Data for this exercise
******
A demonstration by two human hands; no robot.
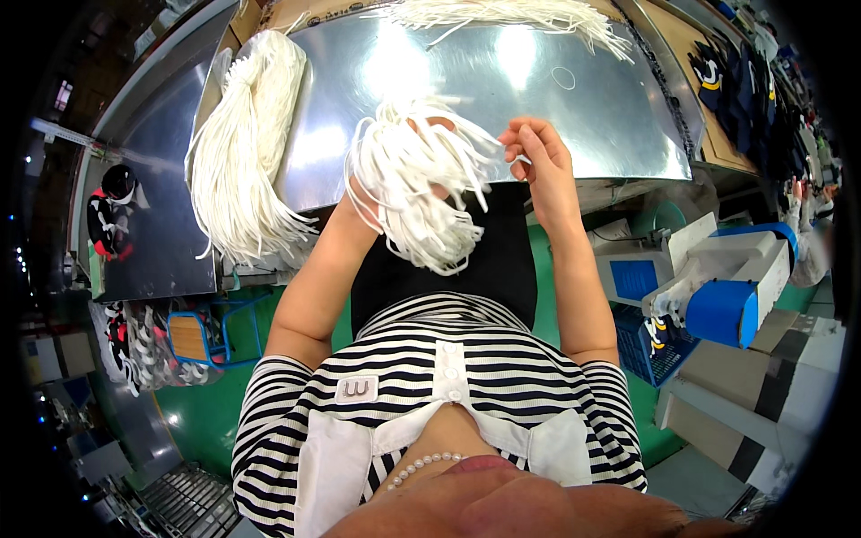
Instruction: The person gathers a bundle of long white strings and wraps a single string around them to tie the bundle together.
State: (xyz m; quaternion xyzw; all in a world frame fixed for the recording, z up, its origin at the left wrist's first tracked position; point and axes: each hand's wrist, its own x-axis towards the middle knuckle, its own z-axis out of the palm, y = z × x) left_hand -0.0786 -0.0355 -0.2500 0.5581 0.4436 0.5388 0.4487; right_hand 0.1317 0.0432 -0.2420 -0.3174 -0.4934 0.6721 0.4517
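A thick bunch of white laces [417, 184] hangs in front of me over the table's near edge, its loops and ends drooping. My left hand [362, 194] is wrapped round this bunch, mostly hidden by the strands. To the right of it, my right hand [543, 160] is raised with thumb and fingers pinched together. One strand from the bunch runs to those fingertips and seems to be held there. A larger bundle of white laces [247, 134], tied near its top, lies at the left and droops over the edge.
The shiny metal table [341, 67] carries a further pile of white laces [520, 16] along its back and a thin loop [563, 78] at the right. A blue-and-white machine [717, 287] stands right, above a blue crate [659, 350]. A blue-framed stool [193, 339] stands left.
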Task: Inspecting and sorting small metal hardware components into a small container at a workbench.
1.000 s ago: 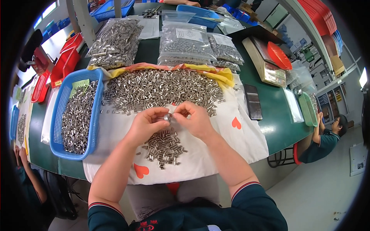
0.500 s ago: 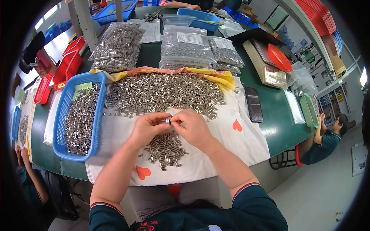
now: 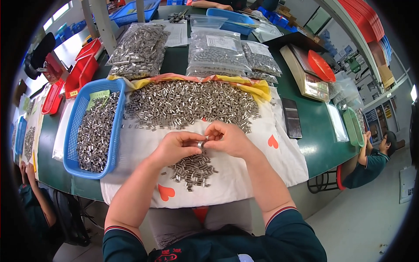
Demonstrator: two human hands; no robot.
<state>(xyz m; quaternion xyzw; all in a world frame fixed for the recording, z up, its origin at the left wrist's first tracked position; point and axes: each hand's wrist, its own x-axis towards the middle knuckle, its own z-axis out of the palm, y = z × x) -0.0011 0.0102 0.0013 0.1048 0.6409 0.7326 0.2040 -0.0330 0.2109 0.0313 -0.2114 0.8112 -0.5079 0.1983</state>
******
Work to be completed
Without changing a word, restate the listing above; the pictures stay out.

Exercise result
A demonstration by two human hands; no robot.
Instruction: The person gathers a bundle of long white strings and wraps a single string around them to tie the bundle together.
State: (xyz m; quaternion xyzw; all in a world frame fixed for the recording, z up, its origin at the left wrist's first tracked position; point and axes: each hand's wrist, its own x-axis towards the middle knuckle, its own z-axis out of the palm, y = z × x) left_hand -0.0786 -0.0355 -0.2500 0.5581 0.4436 0.5388 0.4487; right_hand 0.1317 0.0432 -0.2420 -0.3174 -0.4934 0.6721 0.4517
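A thick bunch of white laces [417, 184] hangs in front of me over the table's near edge, its loops and ends drooping. My left hand [362, 194] is wrapped round this bunch, mostly hidden by the strands. To the right of it, my right hand [543, 160] is raised with thumb and fingers pinched together. One strand from the bunch runs to those fingertips and seems to be held there. A larger bundle of white laces [247, 134], tied near its top, lies at the left and droops over the edge.
The shiny metal table [341, 67] carries a further pile of white laces [520, 16] along its back and a thin loop [563, 78] at the right. A blue-and-white machine [717, 287] stands right, above a blue crate [659, 350]. A blue-framed stool [193, 339] stands left.
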Task: Inspecting and sorting small metal hardware components into a small container at a workbench.
1.000 s ago: 
0.500 s ago: 
now: 
Demonstrator: two human hands; no robot.
<state>(xyz m; quaternion xyzw; all in a world frame fixed for the recording, z up, its origin at the left wrist's first tracked position; point and axes: each hand's wrist, its own x-axis towards the middle knuckle, its own z-axis out of the palm, y = z × x) -0.0011 0.0102 0.0013 0.1048 0.6409 0.7326 0.2040 -0.0330 0.2109 0.0313 -0.2114 0.8112 -0.5079 0.1983</state>

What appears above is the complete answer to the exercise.